Preservação do patrimônio histórico cultural brasileiro
Enviada em 10/03/2021
Presença indígena, colonização portuguesa, escravização de africanos. Esses eventos e povos foram os principais fatores que moldaram a história do Brasil, e assim responsáveis por grande parte do que chama-se hoje de cultura brasileira. Com características de tantos povos e mais de 500 anos de história registrada, fica evidente a grande extensão dos patrimônios histórico-culturais do país, porém cada vez mais são explicitados problemas sobre sua preservação, que se originam principalmente no caráter desvalorizador da sociedade brasileira sobre sua própria cultura e a negligência do Estado.
É relevante pontuar que a sociedade brasileira foi construída majoritariamente por uma dinâmica eurocêntrica e desprezando a cultura de etnias minoritárias. Um exemplo disso é o descaso centenário com populações indígenas. Estima-se que antes da chegada dos potugueses eram falados no Brasil entre 600 e 1000 idiomas, desse montante restaram apenas 154 de acordo com a linguista Luciana Storto, e isso tende a piorar com as sucessivas tentativas de assimilação desses povos ao contexto urbano e globalizado junto às constantes invasões de garimpeiros e madeireiros em territórios originais desses povos, e o não reconhecimento do Estado dessas línguas enquanto oficiais.
Outro problema, que pode estar intimamente ligado ao anterior, é a negligência do Estado sobre a importância de patrimônios histórico-culturais, o que leva a poucos investimentos no setor, o que desencadeou tragédias para a sociedade, como os incêndios no Museu Nacional, Museu da Língua Portuguesa, Museu de História Natural e Instituto Butantan, gerando uma perda imensurável de patrimonios materias de varios tipos.
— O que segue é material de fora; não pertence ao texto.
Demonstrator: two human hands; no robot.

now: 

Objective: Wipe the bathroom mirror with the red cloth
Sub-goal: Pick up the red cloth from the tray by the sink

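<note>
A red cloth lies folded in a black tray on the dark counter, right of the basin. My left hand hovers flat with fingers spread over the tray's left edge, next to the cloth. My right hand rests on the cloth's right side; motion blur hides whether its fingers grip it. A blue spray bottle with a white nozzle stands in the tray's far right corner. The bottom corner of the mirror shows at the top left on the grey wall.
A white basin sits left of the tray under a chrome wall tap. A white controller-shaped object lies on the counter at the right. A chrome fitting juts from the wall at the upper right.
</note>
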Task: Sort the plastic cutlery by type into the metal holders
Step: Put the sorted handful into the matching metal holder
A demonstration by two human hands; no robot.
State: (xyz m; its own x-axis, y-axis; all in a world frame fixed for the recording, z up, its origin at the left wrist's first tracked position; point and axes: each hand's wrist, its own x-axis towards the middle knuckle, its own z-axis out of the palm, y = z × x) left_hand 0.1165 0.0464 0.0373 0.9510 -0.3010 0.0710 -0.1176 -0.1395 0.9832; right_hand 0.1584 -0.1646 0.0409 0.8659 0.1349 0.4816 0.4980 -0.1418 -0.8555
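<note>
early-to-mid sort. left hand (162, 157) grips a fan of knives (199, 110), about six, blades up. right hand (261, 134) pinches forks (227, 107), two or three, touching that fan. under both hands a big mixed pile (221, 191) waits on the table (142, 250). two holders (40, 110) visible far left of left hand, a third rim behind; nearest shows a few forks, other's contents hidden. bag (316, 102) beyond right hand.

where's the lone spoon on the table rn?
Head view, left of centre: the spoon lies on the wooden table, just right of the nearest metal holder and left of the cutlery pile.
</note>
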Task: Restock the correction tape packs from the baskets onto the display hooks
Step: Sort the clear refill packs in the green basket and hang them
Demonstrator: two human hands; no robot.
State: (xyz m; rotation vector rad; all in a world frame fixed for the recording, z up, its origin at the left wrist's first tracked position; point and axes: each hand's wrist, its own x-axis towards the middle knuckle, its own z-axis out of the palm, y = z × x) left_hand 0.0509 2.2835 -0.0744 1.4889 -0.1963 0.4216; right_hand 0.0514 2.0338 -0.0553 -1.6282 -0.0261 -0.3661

Portanto, é necessário que todos os três poderes reconheçam a importância da cultura, garantindo efetivamente a proteção de povos minoritários e suas culturas e a demarcação de territorios indígenas e quilombolas, essencial para manutenção do seu modo de vida. E concomitante a isso, é necessário um esforço conjunto entre os Ministérios da Cultura, da Educação, da Economia, e das Comunicações, para investir na preservação de patrimonios histórico-culturais, e estimular a educação patrimonial através das escolas e dos meios de comunicação, mostrando a importância destes, e como influenciam na formação da identidade brasileira, afinal, como disse Bob Marley, “Um povo sem conhecimento, saliência de seu passado histórico, origem, e cultura é como uma árvore sem raízes”.